> [WHAT THE TASK REQUIRES]: The answer should reproduce the listing below character for character.
----- DATA SHOWN -----
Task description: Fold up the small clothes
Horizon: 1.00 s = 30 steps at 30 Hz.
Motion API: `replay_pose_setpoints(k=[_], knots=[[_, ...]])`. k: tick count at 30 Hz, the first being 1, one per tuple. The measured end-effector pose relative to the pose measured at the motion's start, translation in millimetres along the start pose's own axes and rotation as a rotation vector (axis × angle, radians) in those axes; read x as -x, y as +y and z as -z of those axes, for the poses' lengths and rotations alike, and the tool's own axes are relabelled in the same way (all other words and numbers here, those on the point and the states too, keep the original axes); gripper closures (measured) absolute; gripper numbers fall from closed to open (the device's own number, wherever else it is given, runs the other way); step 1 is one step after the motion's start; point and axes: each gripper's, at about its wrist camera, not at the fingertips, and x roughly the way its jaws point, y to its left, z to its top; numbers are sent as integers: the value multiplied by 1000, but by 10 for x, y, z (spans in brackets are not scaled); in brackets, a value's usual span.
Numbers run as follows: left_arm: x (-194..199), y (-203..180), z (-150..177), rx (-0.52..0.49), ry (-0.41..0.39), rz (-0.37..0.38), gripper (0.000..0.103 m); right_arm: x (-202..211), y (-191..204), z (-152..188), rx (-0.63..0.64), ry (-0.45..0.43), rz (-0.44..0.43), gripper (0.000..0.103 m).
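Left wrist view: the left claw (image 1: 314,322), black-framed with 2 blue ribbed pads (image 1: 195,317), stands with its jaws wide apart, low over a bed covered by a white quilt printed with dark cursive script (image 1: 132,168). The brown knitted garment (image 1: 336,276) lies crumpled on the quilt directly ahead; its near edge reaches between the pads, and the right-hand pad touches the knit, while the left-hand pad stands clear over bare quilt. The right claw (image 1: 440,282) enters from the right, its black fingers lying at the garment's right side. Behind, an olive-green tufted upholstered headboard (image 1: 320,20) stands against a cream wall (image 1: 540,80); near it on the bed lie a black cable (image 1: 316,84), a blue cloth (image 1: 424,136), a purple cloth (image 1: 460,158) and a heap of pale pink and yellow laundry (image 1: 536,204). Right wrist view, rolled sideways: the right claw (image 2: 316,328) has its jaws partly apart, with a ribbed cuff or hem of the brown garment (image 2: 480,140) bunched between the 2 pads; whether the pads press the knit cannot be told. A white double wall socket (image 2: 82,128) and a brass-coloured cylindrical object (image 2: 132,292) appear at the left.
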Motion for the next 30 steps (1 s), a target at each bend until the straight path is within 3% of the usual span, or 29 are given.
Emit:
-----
> [FINISHED TASK]:
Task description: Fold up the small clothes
Horizon: 1.00 s = 30 steps at 30 Hz.
Motion API: `replay_pose_setpoints(k=[_], knots=[[_, ...]])`. k: tick count at 30 Hz, the first being 1, one per tuple. The measured end-effector pose relative to the pose measured at the motion's start, translation in millimetres along the start pose's own axes and rotation as a rotation vector (axis × angle, radians) in those axes; read x as -x, y as +y and z as -z of those axes, for the poses' lengths and rotations alike, and the tool's own axes are relabelled in the same way (all other words and numbers here, those on the point and the states too, keep the original axes); gripper closures (measured) absolute; gripper numbers fall from closed to open (the device's own number, wherever else it is given, runs the other way); step 1 is one step after the motion's start; point and axes: each gripper's, at about its wrist camera, not at the fingertips, and x roughly the way its jaws point, y to its left, z to its top; numbers are sent as integers: the value multiplied by 1000, but by 10 for x, y, z (spans in brackets are not scaled); in brackets, a value's usual span.
Numbers run as follows: left_arm: x (-194..199), y (-203..180), z (-150..177), rx (-0.52..0.49), ry (-0.41..0.39), rz (-0.37..0.38), gripper (0.000..0.103 m); right_arm: x (-202..211), y (-191..204), z (-152..188), rx (-0.63..0.64), ry (-0.45..0.43), rz (-0.44..0.43), gripper (0.000..0.103 m).
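Left wrist view: the left claw (image 1: 314,322), black-framed with 2 blue ribbed pads (image 1: 195,317), stands with its jaws wide apart, low over a bed covered by a white quilt printed with dark cursive script (image 1: 132,168). The brown knitted garment (image 1: 336,276) lies crumpled on the quilt directly ahead; its near edge reaches between the pads, and the right-hand pad touches the knit, while the left-hand pad stands clear over bare quilt. The right claw (image 1: 440,282) enters from the right, its black fingers lying at the garment's right side. Behind, an olive-green tufted upholstered headboard (image 1: 320,20) stands against a cream wall (image 1: 540,80); near it on the bed lie a black cable (image 1: 316,84), a blue cloth (image 1: 424,136), a purple cloth (image 1: 460,158) and a heap of pale pink and yellow laundry (image 1: 536,204). Right wrist view, rolled sideways: the right claw (image 2: 316,328) has its jaws partly apart, with a ribbed cuff or hem of the brown garment (image 2: 480,140) bunched between the 2 pads; whether the pads press the knit cannot be told. A white double wall socket (image 2: 82,128) and a brass-coloured cylindrical object (image 2: 132,292) appear at the left.
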Motion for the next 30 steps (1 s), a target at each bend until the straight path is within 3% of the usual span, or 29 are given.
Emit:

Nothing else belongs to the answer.